Dependencia y crisis del sector eléctrico

El gas del que depende la producción de electricidad en México viene de capital privado y extranjero; de no subsanarse esta dependencia, se repetirán sus efectos, como los apagones de diciembre de 2020 y febrero de este año.

Redacción

2021-02-28
Ciudad de México

Los apagones son un síntoma de la crítica situación por la que atraviesa la producción de energía eléctrica en México, tema que ya ha tratado buzos en dos ediciones recientes (929 y 961). No cabe duda que para los grandes males que aquejan al país, el gobierno de la “Cuarta Transformación” (4T) siempre podrá encontrar remedios peores. Los intensos fríos que asuelan el sur de Estados Unidos y el norte de México provocaron la suspensión de los envíos de gas natural por parte de empresas texanas, energético del que depende la producción de electricidad en nuestro país. Una contingencia lleva a otra; de inmediato, el gobierno de la 4T ordenó la reactivación de las viejas plantas que operan a base de carbón y combustóleo, altamente contaminantes. Es la población quien está sufriendo ya las consecuencias de tal medida, primero con el deterioro de su salud y después con el aumento en el precio del recibo de luz.

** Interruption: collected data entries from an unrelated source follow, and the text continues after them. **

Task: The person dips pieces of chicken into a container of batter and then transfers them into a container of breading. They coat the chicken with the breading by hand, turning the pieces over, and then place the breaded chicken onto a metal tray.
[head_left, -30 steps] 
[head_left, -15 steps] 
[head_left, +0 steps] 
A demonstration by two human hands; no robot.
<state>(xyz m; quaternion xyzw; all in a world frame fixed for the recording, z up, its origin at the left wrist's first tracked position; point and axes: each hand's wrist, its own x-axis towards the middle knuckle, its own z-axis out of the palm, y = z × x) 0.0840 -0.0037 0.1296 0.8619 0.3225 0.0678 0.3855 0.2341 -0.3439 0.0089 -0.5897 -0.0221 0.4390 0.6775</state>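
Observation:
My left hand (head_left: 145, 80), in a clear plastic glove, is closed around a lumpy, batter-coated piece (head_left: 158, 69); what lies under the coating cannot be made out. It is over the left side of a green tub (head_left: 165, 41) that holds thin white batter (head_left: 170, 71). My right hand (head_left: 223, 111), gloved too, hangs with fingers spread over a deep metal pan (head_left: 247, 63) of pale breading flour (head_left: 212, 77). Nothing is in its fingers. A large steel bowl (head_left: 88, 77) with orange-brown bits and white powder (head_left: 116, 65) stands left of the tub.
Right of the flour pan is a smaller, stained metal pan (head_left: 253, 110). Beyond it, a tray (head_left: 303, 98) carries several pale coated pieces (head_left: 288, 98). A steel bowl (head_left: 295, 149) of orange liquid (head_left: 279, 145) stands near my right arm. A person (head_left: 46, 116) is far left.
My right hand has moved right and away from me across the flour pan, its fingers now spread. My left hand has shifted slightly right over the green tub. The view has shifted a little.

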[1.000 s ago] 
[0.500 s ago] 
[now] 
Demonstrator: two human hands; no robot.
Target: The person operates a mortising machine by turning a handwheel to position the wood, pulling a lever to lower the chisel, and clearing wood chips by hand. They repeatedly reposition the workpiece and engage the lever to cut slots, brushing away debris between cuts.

El Reporte Especial de esta semana aborda una vez más la crítica situación del sector energético nacional, producto de una incorrecta política que se empeña en rechazar la producción de energías limpias (eólica y solar) y prefiere la quema de los caros y contaminantes combustibles fósiles. También se demuestra cómo, para los legisladores morenistas, es más importante obedecer las órdenes presidenciales que velar por los intereses de la población a la que, se supone, representan; así se explica que el martes 23 de febrero hayan aprobado en bloque, y sin modificar un ápice, la iniciativa de reforma constitucional enviada por el Presidente, altamente lesiva para los intereses populares.

No generar energías limpias y comprar energéticos baratos en Texas agudizaron la dependencia de México con respecto a empresas trasnacionales para producir electricidad; la suspensión del envío de gas texano hizo evidente la fragilidad del sistema eléctrico, la falta de un plan energético serio que, desde el principio de su mandato, el actual Gobierno Federal debió implementar; el pueblo mexicano está pagando ahora la falta de visión de la 4T.

Ante las críticas, el argumento presidencial es que se busca salvaguardar la soberanía nacional; sin embargo, esta “patriótica defensa” cierra los ojos ante un hecho incuestionable: el gas del que depende la producción de electricidad en México viene de capital privado y extranjero; de no subsanarse esta dependencia, se repetirán sus efectos, como los apagones de diciembre de 2020 y febrero de este año, afectando a millones de usuarios en todo el país.

En realidad, esta retrógrada apuesta por el carbón y el combustóleo obedece a intereses de poderosos empresarios enquistados en el gobierno actual y hace caso omiso de las numerosas recomendaciones para cuidar la salud de la población afectada por emisiones contaminantes y viola todos los protocolos internacionales de protección al medio ambiente.